Don’t worry, none of these are too painful and will lead to a better sex life for all, not to mention a whole lot less stress in your life. 

The most common intervention is something called aversive conditioning which is just using a negative association to eliminate the behavior. The fetish developed often by the pairing of an object/situation with pleasure, now that process can be reversed and is sometimes done automatically through legal actions or shame. Other means can be more drastic including watching yourself commit the negative actions, watching more aversive consequences or by pairing other negative stimuli (nasty odors) with the behavior. It is just re teaching your brain in a simple form. We really aren’t as complicated as we might like to think we are.

More positive ways include social skills training, teaching empathy to victims (exhibitionism), or using a plethysmograph (machine attached to your penis to measure erection) to control your levels of stimulation. And even more fun, reconditioning the brain through masturbation techniques by learning how to associate the pleasure of masturbation and climax with more acceptable stimuli through repeated exposure and therapy.

Yes, my job can certainly be more than interesting at times. You know this all sounds so clinical in nature, but really it is built upon reversing so many things that we have learned in how we think and our associated behaviors. Remember, we developed the paraphilia by being turned on by something and then associating that feeling with a certain object or situation and making it so that we feel we MUST be in that situation or with that object to get off. We can unlearn that and often a key is in meeting a good and understanding partner that can help you learn to change those behaviors so that you will get off with him instead! You simply outgrow it. And hey, there is nothing more fun than enjoying good healthy sex with another hot guy!
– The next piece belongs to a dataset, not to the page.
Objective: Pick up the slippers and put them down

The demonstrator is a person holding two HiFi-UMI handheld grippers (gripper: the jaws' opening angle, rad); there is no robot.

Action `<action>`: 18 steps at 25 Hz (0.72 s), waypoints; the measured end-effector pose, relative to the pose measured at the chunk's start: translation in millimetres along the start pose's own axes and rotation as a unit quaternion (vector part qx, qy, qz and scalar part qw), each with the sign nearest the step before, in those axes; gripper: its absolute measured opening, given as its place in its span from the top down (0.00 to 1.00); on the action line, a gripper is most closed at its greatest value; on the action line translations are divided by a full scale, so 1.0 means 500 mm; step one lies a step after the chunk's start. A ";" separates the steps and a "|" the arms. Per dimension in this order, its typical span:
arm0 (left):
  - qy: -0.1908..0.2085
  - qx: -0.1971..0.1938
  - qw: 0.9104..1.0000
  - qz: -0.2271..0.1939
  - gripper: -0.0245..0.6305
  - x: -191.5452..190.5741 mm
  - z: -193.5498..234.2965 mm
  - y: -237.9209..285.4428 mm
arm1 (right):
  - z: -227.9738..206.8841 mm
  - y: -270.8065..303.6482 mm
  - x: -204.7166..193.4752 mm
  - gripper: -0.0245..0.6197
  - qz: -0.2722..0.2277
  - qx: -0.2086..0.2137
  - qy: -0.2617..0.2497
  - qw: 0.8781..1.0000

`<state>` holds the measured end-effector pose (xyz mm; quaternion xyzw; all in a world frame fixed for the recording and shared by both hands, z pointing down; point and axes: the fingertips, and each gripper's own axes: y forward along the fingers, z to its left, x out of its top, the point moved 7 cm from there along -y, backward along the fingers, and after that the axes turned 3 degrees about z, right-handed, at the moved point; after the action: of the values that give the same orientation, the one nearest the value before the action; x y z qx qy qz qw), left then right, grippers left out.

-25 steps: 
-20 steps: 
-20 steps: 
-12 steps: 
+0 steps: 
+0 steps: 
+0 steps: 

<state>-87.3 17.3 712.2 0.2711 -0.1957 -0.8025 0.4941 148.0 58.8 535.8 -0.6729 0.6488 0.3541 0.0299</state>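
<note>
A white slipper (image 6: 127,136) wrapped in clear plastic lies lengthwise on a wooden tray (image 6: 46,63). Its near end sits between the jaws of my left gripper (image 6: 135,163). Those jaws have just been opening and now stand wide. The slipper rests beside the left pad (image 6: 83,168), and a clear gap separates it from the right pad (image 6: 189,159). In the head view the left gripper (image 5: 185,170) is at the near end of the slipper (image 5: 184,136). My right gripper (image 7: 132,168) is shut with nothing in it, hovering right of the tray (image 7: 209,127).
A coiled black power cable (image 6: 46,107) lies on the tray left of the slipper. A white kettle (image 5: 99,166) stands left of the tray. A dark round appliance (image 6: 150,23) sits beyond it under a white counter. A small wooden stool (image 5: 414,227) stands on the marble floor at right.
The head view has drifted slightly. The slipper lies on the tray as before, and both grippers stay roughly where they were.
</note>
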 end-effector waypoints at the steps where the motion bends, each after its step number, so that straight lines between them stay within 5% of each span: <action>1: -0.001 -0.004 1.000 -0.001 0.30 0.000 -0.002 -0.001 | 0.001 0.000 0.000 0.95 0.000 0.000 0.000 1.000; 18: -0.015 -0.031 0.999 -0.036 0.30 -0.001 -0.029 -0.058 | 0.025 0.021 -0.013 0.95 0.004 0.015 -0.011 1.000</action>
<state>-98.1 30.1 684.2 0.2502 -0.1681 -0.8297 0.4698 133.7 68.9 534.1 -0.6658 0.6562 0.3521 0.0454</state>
Don’t think that it all has to be boring. Toys, cuffs, leather, outdoor (but discrete) sex and so many other things are fun and fabulous…unless it victimizes someone else or hurts yourself. Sex should be mixed up and fun and interesting, but a paraphilia often becomes compulsive and unhealthy. And our goal of course  is to keep sex healthy!

Go have fun and try out some masturbatory exercises! Or get someone to help you!